Nandy avec un partenaire en Irak. cédé

Rechute

Depuis sa libération de l’armée, la vie de Nandy a été une épreuve. Vous ne pouvez pas être seul. Cela lui a coûté plusieurs relations. Le plus long a duré 10 ans. Il reconnaît que pour vivre avec quelqu’un comme lui, il faut être patient et, à la fin, « ils se fatiguent », dit-il. Il a des sautes d’humeur constantes, des crises d’angoisse, la peur de sortir… A 44 ans, il vit avec sa mère et rend visite chaque semaine au psychologue.

Au cours de ces 20 années, Nandy a enchaîné les emplois les uns après les autres, dans les champs, gagnant un salaire journalier. Ses revenus n’ont pas bougé de 800 ou 1 000 euros par mois. Les saisons où il a été absent, il a à peine gagné 600. Pendant de nombreuses années, il ne savait pas conduire et il n’a jamais été autonome pour se déplacer. Vous avez toujours besoin de compagnie. Il n’a pas non plus bu une gorgée d’alcool depuis lors, en raison d’une incompatibilité avec les médicaments.

Néanmoins, il décida d’entreprendre un travail colossal bataille juridique contre l’armée et le ministère de la Défense; pas pour lui, mais pour tous ses compagnons. « J’ai décidé d’intervenir et d’aller seul contre le ministère de la Défense pour que justice soit faite.

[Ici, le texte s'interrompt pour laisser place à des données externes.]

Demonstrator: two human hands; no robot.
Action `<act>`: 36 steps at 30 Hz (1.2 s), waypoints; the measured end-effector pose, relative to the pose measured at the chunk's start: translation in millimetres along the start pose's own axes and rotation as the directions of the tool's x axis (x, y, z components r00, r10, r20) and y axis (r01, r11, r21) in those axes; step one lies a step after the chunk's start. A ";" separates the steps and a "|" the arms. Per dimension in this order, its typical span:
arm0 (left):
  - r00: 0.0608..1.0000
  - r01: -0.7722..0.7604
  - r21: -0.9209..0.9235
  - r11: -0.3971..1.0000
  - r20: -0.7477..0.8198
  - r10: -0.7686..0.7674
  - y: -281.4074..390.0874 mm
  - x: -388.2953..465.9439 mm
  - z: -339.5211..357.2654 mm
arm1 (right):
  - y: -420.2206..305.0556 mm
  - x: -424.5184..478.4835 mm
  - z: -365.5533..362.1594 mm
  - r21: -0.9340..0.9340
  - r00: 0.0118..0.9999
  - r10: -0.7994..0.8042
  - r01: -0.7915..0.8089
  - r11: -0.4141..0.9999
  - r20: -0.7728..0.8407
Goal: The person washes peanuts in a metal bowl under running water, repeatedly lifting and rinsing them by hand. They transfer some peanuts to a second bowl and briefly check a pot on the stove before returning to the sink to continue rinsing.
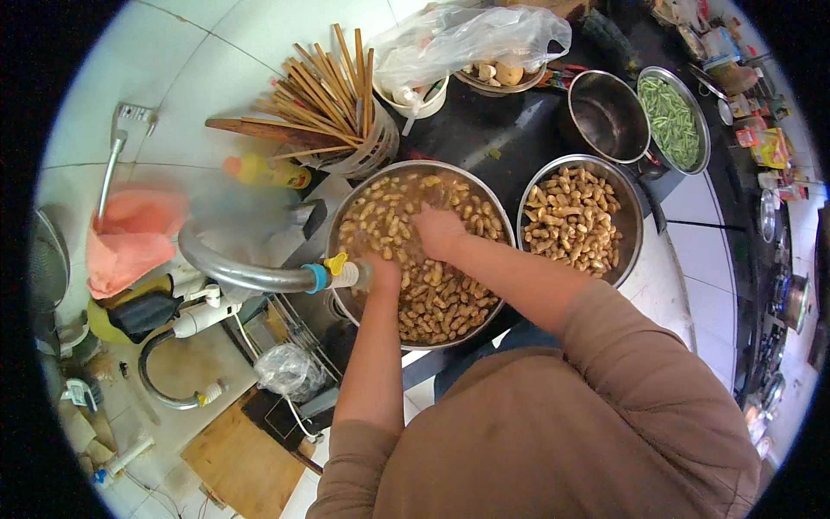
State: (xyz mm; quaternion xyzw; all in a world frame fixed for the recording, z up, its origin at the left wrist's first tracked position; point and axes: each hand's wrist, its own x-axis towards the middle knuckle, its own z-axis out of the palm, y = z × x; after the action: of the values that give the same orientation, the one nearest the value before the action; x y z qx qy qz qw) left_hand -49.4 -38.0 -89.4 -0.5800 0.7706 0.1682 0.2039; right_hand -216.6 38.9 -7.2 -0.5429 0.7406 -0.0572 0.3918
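A large round metal basin (504, 214) holds unshelled peanuts (441, 311) in murky brown water. My right hand (438, 230) is in the basin near its middle, with its fingers under the water among floating peanuts. At the basin's left side is my left hand (384, 267), beside the faucet's outlet; its fingers are hidden by water and the spout. Neither hand shows what its fingers hold. A second metal basin (639, 240), with more peanuts (570, 220) and no visible water, stands to the right.
A curved metal faucet (253, 276) reaches over the basin's left edge. Behind stand a holder of wooden chopsticks (379, 146), a yellow bottle (275, 174) and a white tub (431, 104) under a plastic bag (473, 39). An empty metal pot (608, 117) and a bowl of cut green beans (668, 123) stand back right.
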 end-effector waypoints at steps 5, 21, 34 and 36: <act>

Je m’étais déjà levé et ma vie était foutue, et j’allais aller jusqu’au bout pour que ça aide quelqu’un. Il y a des gens qui me disent que je le fais pour une retraite… À quoi me sert une retraite maintenant, si j’ai perdu les 20 dernières années de ma vie ? », déplore-t-il.

En 2019, après avoir épuisé presque toutes ses ressources pour la justice, son dossier parvient au ministre de la Défense, marguerite robles, qui a promis de l’aider. Cette année-là, lui et le ministre se sont rendus sur le plateau de ‘Chester’, où ils ont parlé de son cas avec Risto Mejide.

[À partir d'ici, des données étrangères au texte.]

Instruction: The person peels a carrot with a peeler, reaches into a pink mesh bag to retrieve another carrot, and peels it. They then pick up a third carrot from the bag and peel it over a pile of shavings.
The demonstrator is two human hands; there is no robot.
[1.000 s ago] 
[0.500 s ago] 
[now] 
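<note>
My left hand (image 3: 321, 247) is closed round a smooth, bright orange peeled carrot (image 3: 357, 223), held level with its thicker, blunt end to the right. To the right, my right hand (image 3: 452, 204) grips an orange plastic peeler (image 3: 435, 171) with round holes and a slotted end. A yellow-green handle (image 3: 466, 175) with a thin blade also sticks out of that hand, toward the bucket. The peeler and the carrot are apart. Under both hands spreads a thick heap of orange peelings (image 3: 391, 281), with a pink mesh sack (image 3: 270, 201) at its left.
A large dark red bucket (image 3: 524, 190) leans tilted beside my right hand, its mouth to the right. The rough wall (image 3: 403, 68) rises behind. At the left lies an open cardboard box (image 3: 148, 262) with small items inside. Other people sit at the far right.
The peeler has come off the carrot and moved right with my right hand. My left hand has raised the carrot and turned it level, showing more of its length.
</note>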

À la base de Diwaniya, en Irak, dans les premiers mois de 2004. En prêt

« La ministre a été très bonne avec moi, mais elle ne pouvait pas arranger les choses à la main. J’avais besoin de la Sécurité sociale pour reconnaître ma maladie », précise-t-il.

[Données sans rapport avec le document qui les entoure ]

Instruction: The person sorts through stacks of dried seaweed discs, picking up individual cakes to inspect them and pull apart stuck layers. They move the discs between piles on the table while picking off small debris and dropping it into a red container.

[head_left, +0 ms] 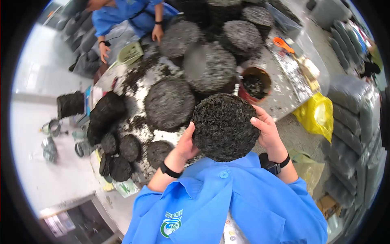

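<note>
Dried-seaweed cake (pixel 226 127), dark, round and rough-faced, is held up between two bare hands, in front of the blue shirt (pixel 203 207) and over the near side of the work table (pixel 280 97). The left hand (pixel 187 142) grips its left edge, thumb upright along the rim, the other fingers mostly hidden. The right hand (pixel 266 128) clasps the opposite edge, thumb tip on the upper face and fingers curled at the rim. Just beyond the cake stand larger round stacks (pixel 170 103), with a red bucket (pixel 269 86) holding dark scraps near the right hand. Smaller discs (pixel 130 148) lie to the left among loose crumbs. Orange-handled scissors (pixel 283 44) rest farther back, a yellow plastic bag (pixel 317 112) hangs at the right edge, and a co-worker (pixel 134 18) in blue reaches towards the far side, near a pale green scoop (pixel 130 53).
</note>
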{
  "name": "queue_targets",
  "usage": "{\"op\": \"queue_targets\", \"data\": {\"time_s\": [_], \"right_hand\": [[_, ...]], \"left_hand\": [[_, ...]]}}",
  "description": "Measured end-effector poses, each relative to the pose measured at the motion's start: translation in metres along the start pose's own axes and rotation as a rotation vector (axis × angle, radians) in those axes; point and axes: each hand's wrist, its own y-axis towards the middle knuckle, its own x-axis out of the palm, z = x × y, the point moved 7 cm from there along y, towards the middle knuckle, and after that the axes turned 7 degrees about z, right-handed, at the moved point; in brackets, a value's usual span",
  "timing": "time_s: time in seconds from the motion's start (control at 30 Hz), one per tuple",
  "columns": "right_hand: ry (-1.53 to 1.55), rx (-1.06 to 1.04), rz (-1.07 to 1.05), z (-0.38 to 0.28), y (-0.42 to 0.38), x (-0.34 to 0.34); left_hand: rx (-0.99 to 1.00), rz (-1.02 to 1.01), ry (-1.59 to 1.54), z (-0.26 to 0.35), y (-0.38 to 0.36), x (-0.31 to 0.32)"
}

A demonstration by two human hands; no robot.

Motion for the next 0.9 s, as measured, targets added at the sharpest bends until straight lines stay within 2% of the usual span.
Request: {"op": "queue_targets", "data": {"time_s": [0.03,0.07,0.13,0.2,0.27,0.3,0.37,0.47,0.53,0.67,0.73,0.77,0.83,0.9], "right_hand": [[-0.199,-0.114,-0.021,0.001,0.004,0.031],[-0.615,-0.358,0.066,0.001,0.004,0.058],[-1.327,-0.874,0.128,-0.011,-0.024,0.136],[-1.479,-1.023,-0.230,0.019,-0.048,0.203],[-1.540,-0.812,-0.536,0.080,-0.065,0.254],[-1.528,-0.794,-0.548,0.106,-0.067,0.270],[-1.517,-0.836,-0.564,0.151,-0.060,0.286],[-1.544,-0.921,-0.631,0.188,-0.063,0.314],[-1.429,-0.774,-0.639,0.204,-0.067,0.329],[-1.457,-0.807,-0.573,0.240,-0.072,0.342],[-1.415,-0.760,-0.591,0.242,-0.071,0.346],[-1.356,-0.716,-0.604,0.241,-0.069,0.346],[-1.328,-0.667,-0.624,0.238,-0.065,0.346],[-1.303,-0.621,-0.648,0.235,-0.061,0.343]], "left_hand": [[0.078,0.114,-0.045,0.003,-0.015,-0.017],[0.107,0.120,-0.048,0.006,-0.034,-0.029],[0.335,0.299,-0.065,0.019,-0.072,-0.064],[0.509,0.230,-0.029,0.046,-0.118,-0.063],[0.568,0.214,-0.086,0.061,-0.156,-0.078],[0.586,0.228,-0.108,0.063,-0.170,-0.094],[0.640,0.197,0.100,0.067,-0.189,-0.116],[0.683,0.118,0.034,0.079,-0.213,-0.136],[0.682,0.114,-0.049,0.074,-0.224,-0.162],[0.628,0.162,-0.190,0.076,-0.235,-0.201],[0.661,0.139,0.016,0.086,-0.247,-0.205],[0.661,0.132,0.008,0.089,-0.249,-0.206],[0.591,0.268,0.039,0.089,-0.249,-0.214],[0.569,0.208,-0.065,0.085,-0.247,-0.215]]}}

Nandy avait atteint le maximum de vitrine possible pour exposer son problème, qui pendant des années était resté dans l’ombre. Mais sa victoire a eu, en même temps, un coût très élevé.

« Avec mon état de santé, aller sur un plateau de télévision avec Risto Meijde a été très difficile pour moi. Mes jambes ont dansé le flamenco. Ce programme m’a ouvert de nombreuses portes. Le ministre a promis d’étudier mon cas une fois ma maladie reconnue légalement. Mais quand je suis rentré chez moi, quelques jours après avoir participé au programme, j’ai demandé à repartir. J’ai fait une rechute », explique Nandy.

L’anxiété de Nandy monta en flèche. Il s’est enfermé chez lui pendant huit mois et a redoublé sa médication : un cocktail d’alprazolam, de trankimazine, de tranxilium et d’orfidal qui lui a fait prendre du poids jusqu’à 91 kilos. En quelques mois, la pandémie lui a donné la touche finale. En quatre ans, 5 000 euros ont été dépensés en psychologues et en médicaments. « Je suis allé en privé parce que je ne voulais pas me retrouver coincé à nouveau », dit-il.

Nandi aujourd’hui. cédé

La lumière au bout du tunnel

nandy il a commencé à faire du sport et a perdu 31 kilos. Il a réduit ses médicaments et a repris la conduite. Il a de nouveau acheté une moto et a repris sa bataille juridique. Son quotidien consiste à travailler dans les champs le matin et à faire du sport l’après-midi. Il s’en tient à cette routine pour rester à flot.

Une partie de ce changement d’avis est la sentence qu’un tribunal a prononcée en sa faveur en janvier dernier. Après 20 ans de torture, le tribunal a reconnu que Nandy souffrait du syndrome de stress post-traumatique chronique, de troubles anxieux et d’agoraphobie, ainsi que d’une invalidité de 53 %.

Avec cette peine en main, la prochaine étape est d’aller contre la Défense pour obtenir l’indemnisation qui lui correspond, rétroactivement. « Maintenant, il ne me reste plus qu’à trouver un avocat qui a des couilles »phrase Nandy.